Klavs Rasmussen

Personal information
- Date of birth: 23 June 1966 (age 60)

Managerial career
- Years: Team
- 1982–2001: KB (youth)
- 2002–2004: Odense Boldklub (assistant)
- 2004–2005: Odense Boldklub
- 2006: BK Avarta
- 2006–2007: Ølstykke FC
- 2009–2010: Brøndby IF (women)
- 2011–2012: Næstved Boldklub
- 2012–2013: Hobro IK
- 2013–2014: F.C. Copenhagen (youth)
- 2016–2018: West African Football Academy

= Klavs Rasmussen =

Danish football manager (born 1966)

Klavs Rasmussen (born 23 June 1966) is a Danish football manager most recently in charge of Ghanaian football club West African Football Academy.

Rasmussen had worked as a youth coach at KB for 20 years, when he became assistant manager at Odense Boldklub in January 2002. In January 2004, he became joint manager of the club together with Troels Bech.
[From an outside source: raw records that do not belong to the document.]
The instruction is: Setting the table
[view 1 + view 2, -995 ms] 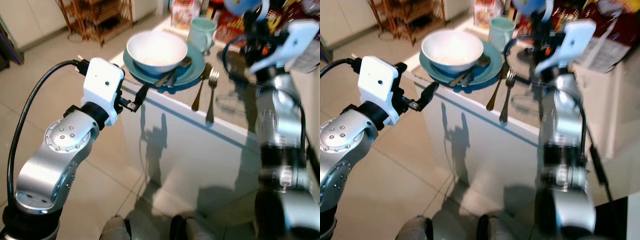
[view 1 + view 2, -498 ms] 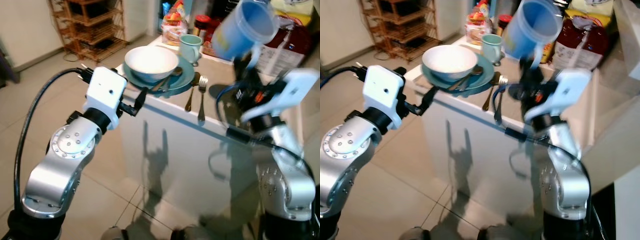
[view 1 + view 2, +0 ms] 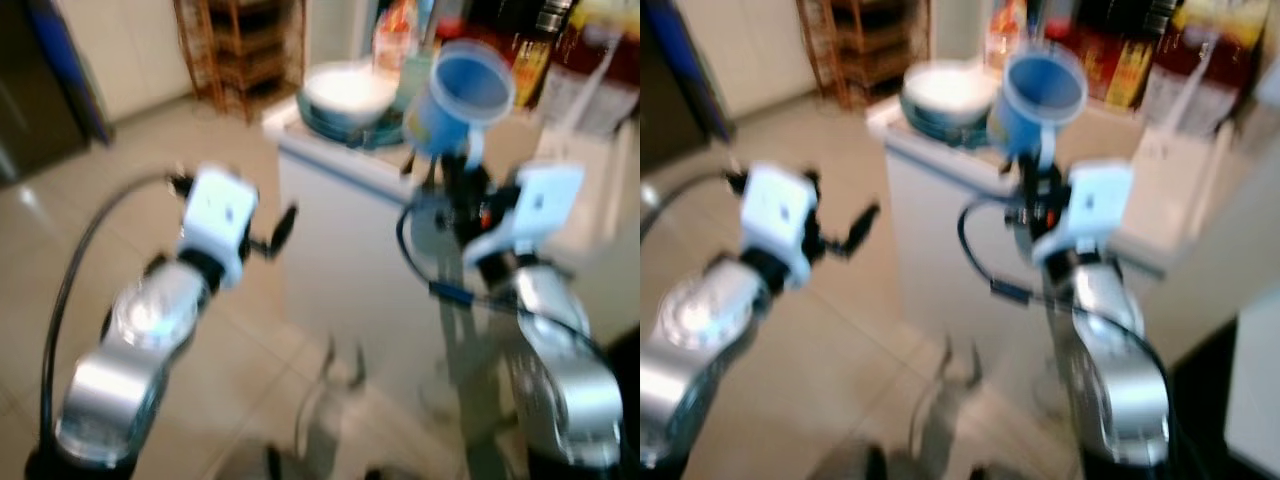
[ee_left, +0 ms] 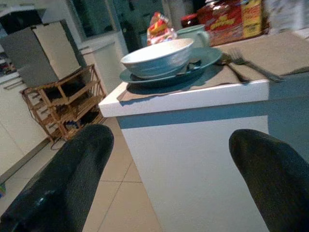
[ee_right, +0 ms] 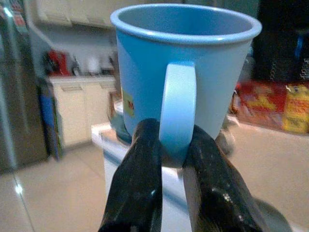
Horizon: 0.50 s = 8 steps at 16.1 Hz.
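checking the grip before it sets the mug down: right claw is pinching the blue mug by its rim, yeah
Not by the rim. The right claw pinches the blue mug by its handle, one finger on each side of the loop, as the right wrist view shows. The mug is upright.

The near corner of the white table point(image 4: 193, 96) is pretty packed: a white bowl point(image 4: 157, 57) sitting on a teal plate point(image 4: 193, 65), a fork point(image 4: 251, 65) lying just beside it, a pale green mug point(image 4: 195, 34) behind. Red and yellow packets point(image 4: 229, 21) are crowding the back edge. The floor point(image 4: 120, 193) in front is looking open, though the head views are blurry.
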Available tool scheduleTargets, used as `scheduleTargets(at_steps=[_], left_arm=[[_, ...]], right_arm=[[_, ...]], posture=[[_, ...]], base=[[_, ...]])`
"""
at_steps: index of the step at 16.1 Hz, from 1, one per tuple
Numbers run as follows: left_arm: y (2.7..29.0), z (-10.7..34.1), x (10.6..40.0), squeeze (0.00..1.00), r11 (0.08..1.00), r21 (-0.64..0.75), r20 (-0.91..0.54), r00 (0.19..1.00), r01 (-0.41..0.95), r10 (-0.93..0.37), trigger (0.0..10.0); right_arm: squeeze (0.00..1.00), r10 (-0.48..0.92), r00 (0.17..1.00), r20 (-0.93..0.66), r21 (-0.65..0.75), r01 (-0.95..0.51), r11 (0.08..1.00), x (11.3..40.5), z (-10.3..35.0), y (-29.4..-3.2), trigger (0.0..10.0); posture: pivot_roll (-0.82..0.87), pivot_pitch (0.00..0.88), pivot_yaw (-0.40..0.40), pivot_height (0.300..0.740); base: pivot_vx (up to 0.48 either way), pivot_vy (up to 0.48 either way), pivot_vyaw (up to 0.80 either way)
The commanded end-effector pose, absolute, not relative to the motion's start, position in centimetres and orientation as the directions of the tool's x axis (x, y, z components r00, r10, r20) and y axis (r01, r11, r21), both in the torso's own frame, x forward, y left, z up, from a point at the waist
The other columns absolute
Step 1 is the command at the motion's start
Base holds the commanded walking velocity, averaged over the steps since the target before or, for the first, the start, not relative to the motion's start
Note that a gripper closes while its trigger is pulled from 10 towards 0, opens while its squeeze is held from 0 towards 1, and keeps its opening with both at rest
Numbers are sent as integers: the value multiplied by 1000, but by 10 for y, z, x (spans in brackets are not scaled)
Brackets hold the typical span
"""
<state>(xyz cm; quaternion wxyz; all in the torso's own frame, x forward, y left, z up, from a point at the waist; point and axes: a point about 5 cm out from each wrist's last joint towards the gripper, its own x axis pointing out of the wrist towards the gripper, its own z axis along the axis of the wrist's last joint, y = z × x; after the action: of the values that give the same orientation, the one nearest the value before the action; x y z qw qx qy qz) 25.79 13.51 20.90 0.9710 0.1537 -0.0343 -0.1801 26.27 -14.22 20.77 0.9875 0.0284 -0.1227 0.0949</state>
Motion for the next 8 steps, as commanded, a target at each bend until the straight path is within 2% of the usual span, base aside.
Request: scheduleTargets(at_steps=[1,3,4,8], left_arm=[[136,210,257,0,891,318,29,936,324,-351,10000],[138,206,255,0,910,280,30,944,307,-328,10000],[140,202,255,0,923,250,21,951,293,-308,10000],[143,189,257,0,930,280,0,969,238,-248,10000]], right_arm=[[0,167,957,239,33,-180,983,260,207,-145,10000],[0,162,966,202,39,-173,984,260,200,-146,10000],[0,157,972,177,50,-168,985,260,194,-145,10000],[0,132,981,143,46,-140,989,262,186,-147,10000]], posture=[[-7,40,-45,740],[-6,41,-48,740],[-8,41,-49,740],[-18,43,-41,740]], base=[[-300,0,0],[-127,0,0],[0,0,-450],[0,0,-800]])
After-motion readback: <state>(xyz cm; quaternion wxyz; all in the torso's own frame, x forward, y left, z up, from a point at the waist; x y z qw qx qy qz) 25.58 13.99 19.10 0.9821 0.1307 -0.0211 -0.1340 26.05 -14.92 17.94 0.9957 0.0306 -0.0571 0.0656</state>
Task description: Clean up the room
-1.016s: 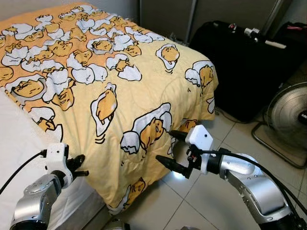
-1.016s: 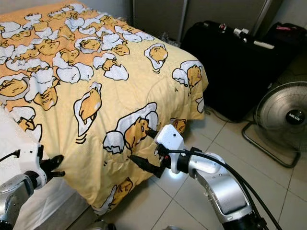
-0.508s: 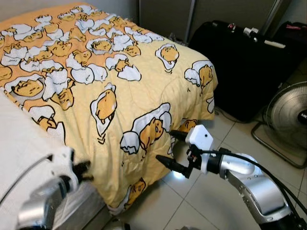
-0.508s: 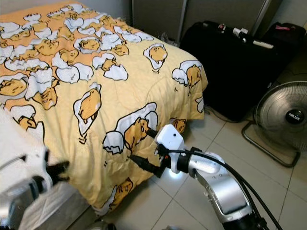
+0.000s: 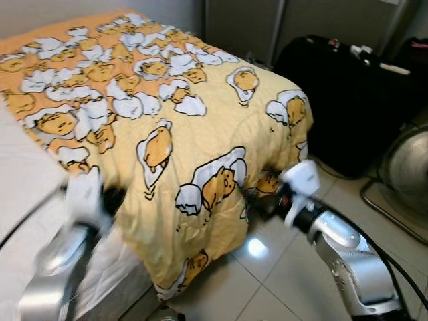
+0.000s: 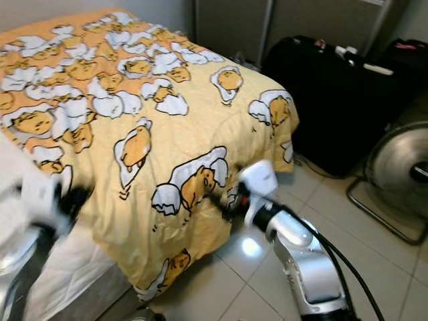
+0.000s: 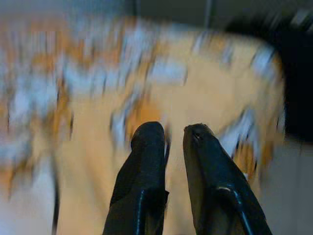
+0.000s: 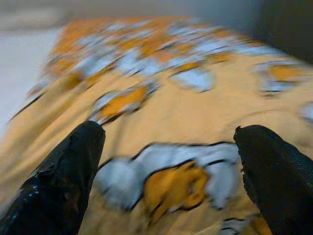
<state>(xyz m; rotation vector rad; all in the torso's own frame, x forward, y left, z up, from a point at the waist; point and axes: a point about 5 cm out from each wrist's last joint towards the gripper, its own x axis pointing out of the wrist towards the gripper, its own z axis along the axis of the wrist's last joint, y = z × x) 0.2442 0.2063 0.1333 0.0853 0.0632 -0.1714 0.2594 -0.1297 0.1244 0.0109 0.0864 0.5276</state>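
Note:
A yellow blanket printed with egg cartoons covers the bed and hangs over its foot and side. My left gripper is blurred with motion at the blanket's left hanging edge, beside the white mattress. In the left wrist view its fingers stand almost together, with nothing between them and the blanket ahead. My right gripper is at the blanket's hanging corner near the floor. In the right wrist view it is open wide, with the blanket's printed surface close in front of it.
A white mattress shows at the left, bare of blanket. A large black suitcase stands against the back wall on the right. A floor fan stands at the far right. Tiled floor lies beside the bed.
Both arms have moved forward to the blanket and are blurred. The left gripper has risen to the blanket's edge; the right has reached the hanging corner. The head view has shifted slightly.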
They were both sacked in June 2005.

He later managed BK Avarta, Ølstykke FC, the women’s team of Brøndby IF, and Næstved Boldklub.

On 28 June 2012, he was named new manager of Hobro IK. He resigned on 17 January 2013.

In November 2016, he was announced as the new head coach of the Ghanaian football club West African Football Academy. He resigned on 20 April 2018, following a string of four defeats.